Date Total_Revenue Order_Count AOV Period_Growth YoY_Growth
2024-11-01 $2287.28 35.000 $65.35 NA% N/A
month
trend window
IN

Key Insights

Period Summary

Purpose

This section provides a detailed breakdown of revenue, order count, average order value (AOV), and growth rates on a monthly basis. It helps track performance metrics over time and identify trends in sales and customer behavior.

Key Findings

  • Total Revenue: $2287.28 - Represents the total sales generated in November 2024.
  • Order Count: 35 - Indicates the number of orders processed during the same period.
  • AOV: $65.35 - The average amount spent per order in November 2024.
  • Period Growth: NA% - Growth rate comparison for the current period.
  • YoY Growth: N/A - Year-over-year growth comparison for the same period.

Interpretation

The metrics show stable revenue and order count for November 2024, with an average order value of $65.35. The lack of growth rates suggests a consistent performance without significant fluctuations or improvements compared to previous periods.

Context

These metrics provide a snapshot of the sales performance for November 2024, highlighting the revenue composition and customer spending behavior.

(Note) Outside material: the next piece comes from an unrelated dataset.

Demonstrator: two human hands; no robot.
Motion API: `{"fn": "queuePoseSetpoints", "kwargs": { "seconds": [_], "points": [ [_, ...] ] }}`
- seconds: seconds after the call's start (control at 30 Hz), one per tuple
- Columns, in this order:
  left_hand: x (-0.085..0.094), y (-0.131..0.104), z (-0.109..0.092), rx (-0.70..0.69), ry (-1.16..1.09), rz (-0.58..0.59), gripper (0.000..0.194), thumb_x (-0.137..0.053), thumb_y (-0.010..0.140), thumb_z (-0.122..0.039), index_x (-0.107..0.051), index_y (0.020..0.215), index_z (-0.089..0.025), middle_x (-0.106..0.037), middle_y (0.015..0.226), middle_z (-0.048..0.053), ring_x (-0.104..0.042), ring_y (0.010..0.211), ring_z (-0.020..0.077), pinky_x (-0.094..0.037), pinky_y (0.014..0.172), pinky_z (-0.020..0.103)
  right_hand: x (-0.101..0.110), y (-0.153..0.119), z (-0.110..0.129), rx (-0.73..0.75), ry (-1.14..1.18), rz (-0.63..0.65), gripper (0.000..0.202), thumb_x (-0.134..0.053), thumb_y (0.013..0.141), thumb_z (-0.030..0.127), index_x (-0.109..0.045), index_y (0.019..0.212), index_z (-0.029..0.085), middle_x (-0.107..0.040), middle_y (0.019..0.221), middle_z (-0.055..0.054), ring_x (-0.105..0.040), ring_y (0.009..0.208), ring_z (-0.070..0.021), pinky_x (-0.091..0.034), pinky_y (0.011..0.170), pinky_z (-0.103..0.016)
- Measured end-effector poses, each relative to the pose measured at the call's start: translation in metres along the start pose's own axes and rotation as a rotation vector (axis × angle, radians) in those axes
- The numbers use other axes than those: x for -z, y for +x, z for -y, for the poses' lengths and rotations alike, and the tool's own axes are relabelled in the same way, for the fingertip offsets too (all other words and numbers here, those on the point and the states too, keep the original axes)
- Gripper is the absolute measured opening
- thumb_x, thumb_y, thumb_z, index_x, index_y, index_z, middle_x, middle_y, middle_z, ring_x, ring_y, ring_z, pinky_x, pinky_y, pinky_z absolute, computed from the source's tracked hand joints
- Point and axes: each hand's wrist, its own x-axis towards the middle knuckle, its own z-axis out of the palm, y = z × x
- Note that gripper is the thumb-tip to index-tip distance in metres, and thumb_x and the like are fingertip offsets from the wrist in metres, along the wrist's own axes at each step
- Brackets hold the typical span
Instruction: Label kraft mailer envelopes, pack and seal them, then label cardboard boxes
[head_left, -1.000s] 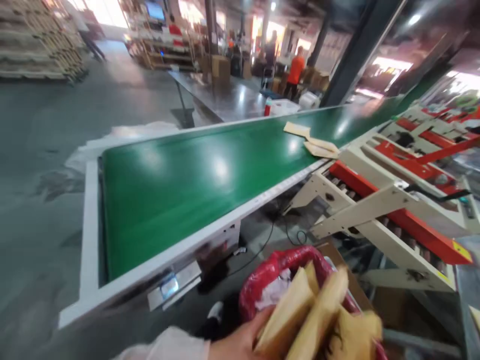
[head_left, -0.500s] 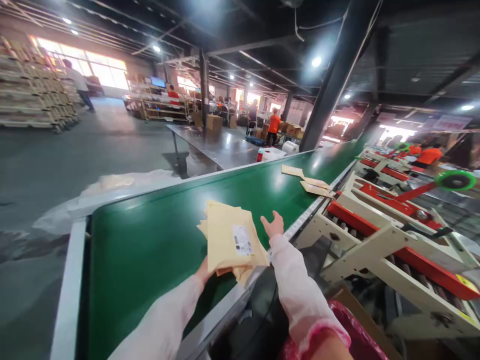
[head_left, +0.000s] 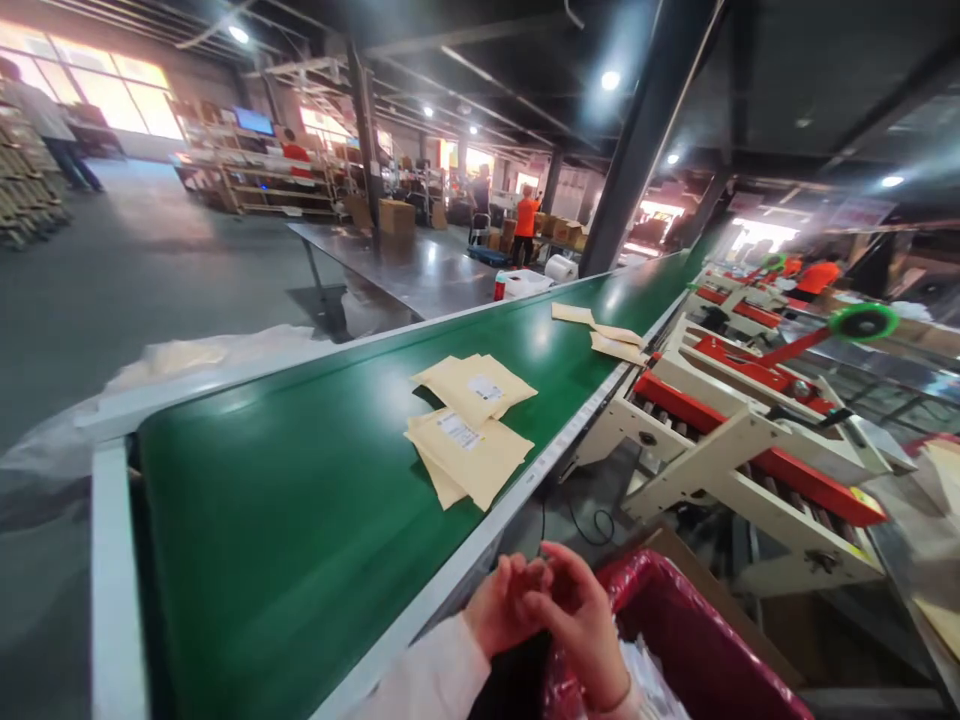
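My left hand [head_left: 501, 605] and my right hand [head_left: 583, 620] meet low in the head view, just off the near edge of the green conveyor belt [head_left: 300, 510]. The left one is closed, its fingers curled. Thumb and fingers of the right one press together against the left fingertips; anything between them is too small to make out. On the belt in front lie several tan padded envelopes, overlapping: a nearer envelope [head_left: 491, 462] and a farther envelope [head_left: 461, 385], both with white labels. Neither hand touches them.
Farther up the belt are more envelopes [head_left: 616, 347]. A bin with a dark red liner [head_left: 697, 610] stands under my right hand. White-and-red machines [head_left: 720, 430] line the belt's right side. Beyond it is a metal table [head_left: 405, 270], and a person in orange [head_left: 526, 225] stands farther back.
The stack of envelopes has left my left hand and lies spread on the belt. Both hands have drawn back towards me and come together. The view has shifted a little.
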Motion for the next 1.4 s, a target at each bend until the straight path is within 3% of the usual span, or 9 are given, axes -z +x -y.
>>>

The limitations include the absence of growth rate data, which may limit insights into performance trends over time.

IN

Key Insights

Period Summary

Purpose

This section provides a detailed breakdown of revenue, order count, average order value (AOV), and growth rates on a monthly basis. It helps track performance metrics over time and identify trends in sales and customer behavior.

Key Findings

  • Total Revenue: $2287.28 - Represents the total sales generated in November 2024.
  • Order Count: 35 - Indicates the number of orders processed during the same period.
  • AOV: $65.35 - The average amount spent per order in November 2024.
  • Period Growth: NA% - Growth rate comparison for the current period.
  • YoY Growth: N/A - Year-over-year growth comparison for the same period.

Interpretation

The metrics show stable revenue and order count for November 2024, with an average order value of $65.35. The lack of growth rates suggests a consistent performance without significant fluctuations or improvements compared to previous periods.

Context

These metrics provide a snapshot of the sales performance for November 2024, highlighting the revenue composition and customer spending behavior. The limitations include the absence of growth rate data, which may limit insights into performance trends over time.